I hope it has both a radio button for Apple and smartphone base items in the future updating them by hand takes time. -
The domain list was updated in May, I asked why pancake.apple.com was missing please update the list, Apple updated the website but didn’t mention pancake.apple.com as required. Again they did update it only about 4 domains were changed.
-
@JonathanLee said in New Apple products on enterprise networks domain list:
well you can’t bump everything
And there you go - which is why its never going to be clicky clicky for a user ;) And to be honest it shouldn't be - while I agree it can be handy to do mitm for some aspects of security or connectivity issues - I kind of miss where everthing was in the clear other than your login.. Much easier to troubleshoot issue, etc..
But ssl/tls is meant to be end to end - any sort of mitm compromises that agreement.
-
@johnpoz it all needs a healthy balance. The stuff you trust, security, and rules for stuff you don't trust. I really agree it's a nightmare to configure and keep going.
That splice all works perfect plus it is simple and easy for the everyday user to set up, it sees the headers and you can stop the URLs you want to with it easily.
-
@JonathanLee and is that going to work when esni or now called ech takes off?
-
@johnpoz tls1.3 is going to wreak havoc alongside https3 with dns over https3… lots of new code will be needed
-
@JonathanLee tls 1.3 has been used for quite some time.. Any time I bother to look at the connection to pretty much anything its tls 1.3.. This connection to the forums is using tls 1.3
ensi is dead but long live ech, that could be problematic I would bet..
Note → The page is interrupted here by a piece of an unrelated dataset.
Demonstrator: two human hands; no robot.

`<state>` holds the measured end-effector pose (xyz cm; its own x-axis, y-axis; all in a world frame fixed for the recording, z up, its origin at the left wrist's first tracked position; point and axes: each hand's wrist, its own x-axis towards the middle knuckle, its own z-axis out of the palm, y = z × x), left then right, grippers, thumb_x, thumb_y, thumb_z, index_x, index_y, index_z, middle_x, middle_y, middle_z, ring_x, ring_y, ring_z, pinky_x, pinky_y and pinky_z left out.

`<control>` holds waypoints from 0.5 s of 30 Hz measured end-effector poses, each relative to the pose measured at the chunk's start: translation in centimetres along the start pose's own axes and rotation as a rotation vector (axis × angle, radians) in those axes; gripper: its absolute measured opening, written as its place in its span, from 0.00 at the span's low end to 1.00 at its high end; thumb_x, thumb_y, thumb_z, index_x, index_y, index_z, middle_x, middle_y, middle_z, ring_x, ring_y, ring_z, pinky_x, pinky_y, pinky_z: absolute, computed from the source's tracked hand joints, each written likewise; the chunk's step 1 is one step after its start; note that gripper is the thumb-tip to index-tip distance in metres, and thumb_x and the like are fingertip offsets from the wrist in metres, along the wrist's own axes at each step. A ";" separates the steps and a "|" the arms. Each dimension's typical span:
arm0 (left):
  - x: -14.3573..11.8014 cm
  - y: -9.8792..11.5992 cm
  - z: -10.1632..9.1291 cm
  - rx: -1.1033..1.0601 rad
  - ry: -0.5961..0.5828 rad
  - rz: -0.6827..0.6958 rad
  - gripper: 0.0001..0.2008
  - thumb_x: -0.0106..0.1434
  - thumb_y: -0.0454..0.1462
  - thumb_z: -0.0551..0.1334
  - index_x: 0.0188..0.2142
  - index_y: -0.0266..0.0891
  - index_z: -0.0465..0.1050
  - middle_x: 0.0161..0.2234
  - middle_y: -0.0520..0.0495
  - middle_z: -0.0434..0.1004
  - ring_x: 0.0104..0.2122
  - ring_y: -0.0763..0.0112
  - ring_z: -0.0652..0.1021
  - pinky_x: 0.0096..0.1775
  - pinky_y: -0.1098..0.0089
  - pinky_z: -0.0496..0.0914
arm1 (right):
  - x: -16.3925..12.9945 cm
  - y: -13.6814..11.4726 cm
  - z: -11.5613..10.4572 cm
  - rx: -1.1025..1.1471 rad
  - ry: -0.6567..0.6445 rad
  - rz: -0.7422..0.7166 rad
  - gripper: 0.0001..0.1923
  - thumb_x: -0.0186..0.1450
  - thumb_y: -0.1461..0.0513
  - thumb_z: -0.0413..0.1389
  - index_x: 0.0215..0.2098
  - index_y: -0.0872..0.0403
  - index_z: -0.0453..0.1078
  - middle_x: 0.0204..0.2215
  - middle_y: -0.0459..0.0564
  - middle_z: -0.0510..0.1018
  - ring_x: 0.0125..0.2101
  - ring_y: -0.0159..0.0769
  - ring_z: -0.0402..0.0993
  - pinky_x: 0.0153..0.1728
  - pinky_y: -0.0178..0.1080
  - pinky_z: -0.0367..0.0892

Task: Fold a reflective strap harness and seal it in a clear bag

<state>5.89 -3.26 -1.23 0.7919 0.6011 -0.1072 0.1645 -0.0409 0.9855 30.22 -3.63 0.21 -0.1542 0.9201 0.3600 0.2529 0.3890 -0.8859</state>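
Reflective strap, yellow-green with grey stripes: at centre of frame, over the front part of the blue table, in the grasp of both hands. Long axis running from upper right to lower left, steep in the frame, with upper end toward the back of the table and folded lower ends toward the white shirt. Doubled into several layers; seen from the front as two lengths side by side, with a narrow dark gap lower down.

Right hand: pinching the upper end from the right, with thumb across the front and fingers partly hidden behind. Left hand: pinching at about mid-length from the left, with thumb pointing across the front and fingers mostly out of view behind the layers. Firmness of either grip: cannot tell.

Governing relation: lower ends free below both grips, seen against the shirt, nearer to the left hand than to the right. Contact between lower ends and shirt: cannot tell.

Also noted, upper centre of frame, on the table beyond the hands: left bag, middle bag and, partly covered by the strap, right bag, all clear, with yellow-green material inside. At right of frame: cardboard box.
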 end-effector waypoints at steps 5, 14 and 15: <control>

But again I don't do any sort of mitm, its not good practice - I want my ssl/tls to be end to end.. As the internet gods intended it to be ;)
I have no need or desire to run a proxy.. If I want to block someting I would filter on IP or DNS.. Yes I block the bane of filtering doh and dot.
I run a reverse proxy, but not as a filtering method or as a way to do mitm.. But as a way to offload the ssl connection because the actual services have no ssl support at all, or are a pain to setup. These connections are tls 1.3.. And I don't even allow 1.2, if your not using 1.3 then your not accessing it. And use strict sni - so if you don't send the valid sni your not being proxied in either. This keeps rando port scanners from being able to actually get to the sites interface.
And I block most of the known scanners from talking to any of my forwards anyway, and only allow access into my forwards if your coming from US IP, etc.